▶ [THE DATA]:
########

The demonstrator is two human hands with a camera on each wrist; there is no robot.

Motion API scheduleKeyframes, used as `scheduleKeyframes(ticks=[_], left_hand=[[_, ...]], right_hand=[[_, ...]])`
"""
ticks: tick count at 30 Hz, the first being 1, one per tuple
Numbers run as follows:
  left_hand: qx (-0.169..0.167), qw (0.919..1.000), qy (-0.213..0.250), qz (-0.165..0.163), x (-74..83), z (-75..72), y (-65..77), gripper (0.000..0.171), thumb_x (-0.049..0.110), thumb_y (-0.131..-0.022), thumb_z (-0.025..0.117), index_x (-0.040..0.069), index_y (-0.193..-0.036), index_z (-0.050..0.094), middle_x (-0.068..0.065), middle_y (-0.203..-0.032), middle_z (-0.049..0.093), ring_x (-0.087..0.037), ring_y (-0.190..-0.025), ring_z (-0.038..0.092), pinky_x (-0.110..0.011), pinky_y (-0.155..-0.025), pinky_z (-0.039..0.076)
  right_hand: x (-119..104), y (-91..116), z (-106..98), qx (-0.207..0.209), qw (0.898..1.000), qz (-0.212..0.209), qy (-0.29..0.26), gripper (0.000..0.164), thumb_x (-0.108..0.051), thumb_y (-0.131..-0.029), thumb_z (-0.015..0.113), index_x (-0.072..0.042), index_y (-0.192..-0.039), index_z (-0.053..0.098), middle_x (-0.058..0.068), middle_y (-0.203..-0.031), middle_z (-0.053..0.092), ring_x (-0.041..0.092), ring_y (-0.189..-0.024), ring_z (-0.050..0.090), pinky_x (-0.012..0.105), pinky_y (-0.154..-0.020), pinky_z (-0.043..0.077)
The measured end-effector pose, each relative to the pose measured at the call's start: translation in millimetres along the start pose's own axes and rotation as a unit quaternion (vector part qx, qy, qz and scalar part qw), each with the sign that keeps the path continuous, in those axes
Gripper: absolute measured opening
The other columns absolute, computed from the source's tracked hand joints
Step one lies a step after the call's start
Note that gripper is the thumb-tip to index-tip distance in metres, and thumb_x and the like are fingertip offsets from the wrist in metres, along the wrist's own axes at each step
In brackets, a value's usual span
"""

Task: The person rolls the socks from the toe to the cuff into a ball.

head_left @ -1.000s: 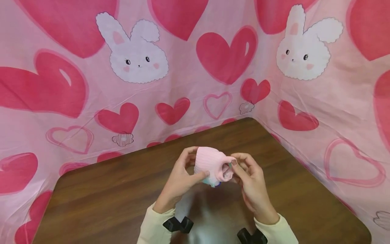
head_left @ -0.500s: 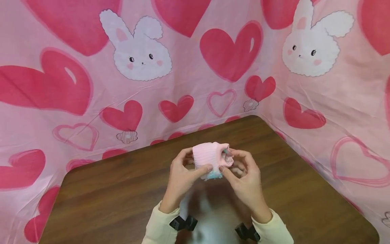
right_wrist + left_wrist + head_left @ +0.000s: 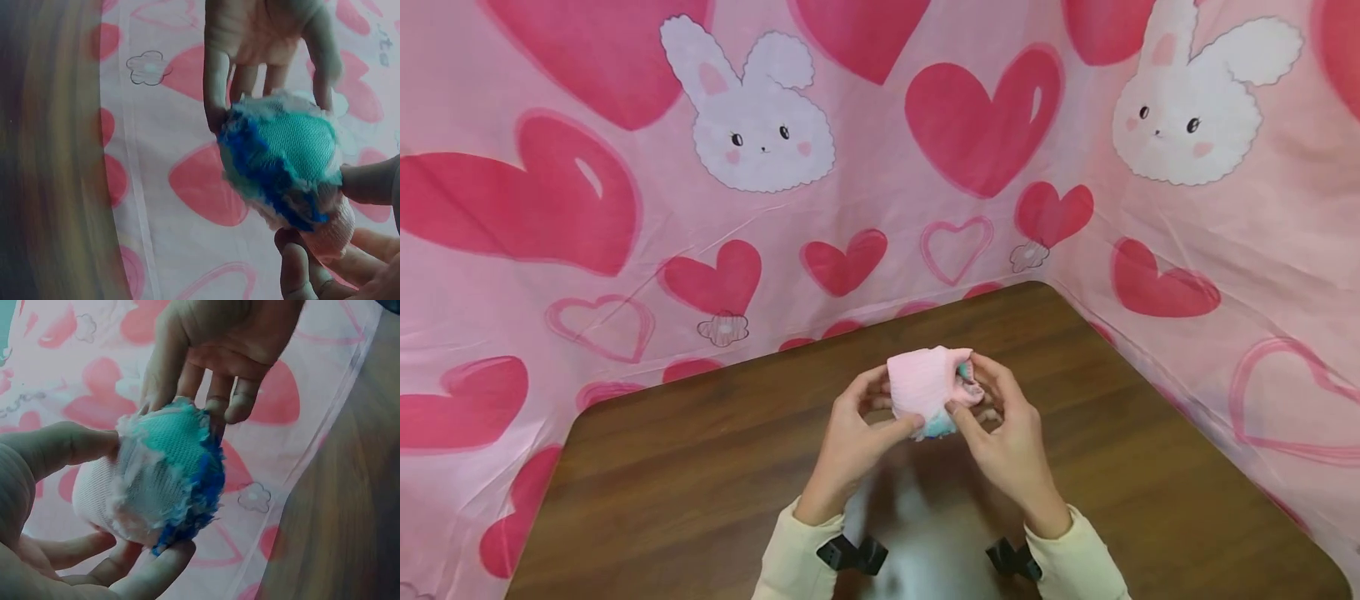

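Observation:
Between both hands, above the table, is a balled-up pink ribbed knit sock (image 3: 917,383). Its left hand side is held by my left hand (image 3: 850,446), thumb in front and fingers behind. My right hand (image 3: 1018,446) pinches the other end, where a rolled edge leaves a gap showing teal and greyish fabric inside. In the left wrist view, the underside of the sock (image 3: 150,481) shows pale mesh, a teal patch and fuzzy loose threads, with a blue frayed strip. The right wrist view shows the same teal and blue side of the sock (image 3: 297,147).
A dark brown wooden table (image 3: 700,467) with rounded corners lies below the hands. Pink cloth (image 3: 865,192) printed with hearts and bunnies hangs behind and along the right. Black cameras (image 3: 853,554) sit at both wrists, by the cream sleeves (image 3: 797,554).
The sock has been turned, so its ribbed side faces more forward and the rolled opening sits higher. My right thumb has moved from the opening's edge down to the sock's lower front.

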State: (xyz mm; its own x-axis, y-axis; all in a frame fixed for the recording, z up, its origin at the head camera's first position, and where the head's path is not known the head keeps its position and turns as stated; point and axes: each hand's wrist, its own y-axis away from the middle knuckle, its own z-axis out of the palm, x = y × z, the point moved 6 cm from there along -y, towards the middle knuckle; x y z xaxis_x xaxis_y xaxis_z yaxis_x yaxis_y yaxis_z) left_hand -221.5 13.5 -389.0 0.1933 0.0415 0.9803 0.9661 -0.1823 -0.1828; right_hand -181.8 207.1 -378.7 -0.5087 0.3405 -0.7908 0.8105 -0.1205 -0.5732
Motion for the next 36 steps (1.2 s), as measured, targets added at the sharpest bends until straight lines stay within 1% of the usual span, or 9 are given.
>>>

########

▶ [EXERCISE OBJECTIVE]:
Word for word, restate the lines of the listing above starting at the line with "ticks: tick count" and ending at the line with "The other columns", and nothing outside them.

▶ [YOUR SOLUTION]:
ticks: tick count at 30 Hz, the first being 1, one per tuple
Numbers run as follows:
  left_hand: qx (-0.169..0.167), qw (0.919..1.000), qy (-0.213..0.250), qz (-0.165..0.163), x (-74..83), z (-75..72), y (-65..77), gripper (0.000..0.171), thumb_x (-0.049..0.110), thumb_y (-0.131..-0.022), thumb_z (-0.025..0.117), index_x (-0.040..0.069), index_y (-0.193..-0.036), index_z (-0.050..0.094), middle_x (-0.068..0.065), middle_y (-0.203..-0.032), middle_z (-0.049..0.093), ring_x (-0.087..0.037), ring_y (-0.190..-0.025), ring_z (-0.038..0.092), pinky_x (-0.110..0.011), pinky_y (-0.155..-0.025), pinky_z (-0.039..0.076)
  right_hand: x (-119..104), y (-91..116), z (-106..98), qx (-0.207..0.209), qw (0.898..1.000), qz (-0.212..0.209), qy (-0.29..0.26), gripper (0.000..0.164), thumb_x (-0.108..0.051), thumb_y (-0.131..-0.029), thumb_z (-0.015..0.113), index_x (-0.072..0.042), index_y (-0.192..-0.039), index_z (-0.053..0.098), middle_x (-0.058..0.068), middle_y (-0.203..-0.031), middle_z (-0.053..0.092), ring_x (-0.041..0.092), ring_y (-0.189..-0.024), ring_z (-0.050..0.090), pinky_x (-0.012..0.105), pinky_y (-0.154..-0.020), pinky_z (-0.043..0.077)
The measured end-effector pose, each relative to the pose measured at the call's start: translation in millimetres along the start pose's own axes and rotation as a unit quaternion (vector part qx, qy, qz and scalar part qw), each with the sign that keeps the path continuous, in those axes
Gripper: absolute measured opening
The other columns absolute, computed from the source's tracked hand joints

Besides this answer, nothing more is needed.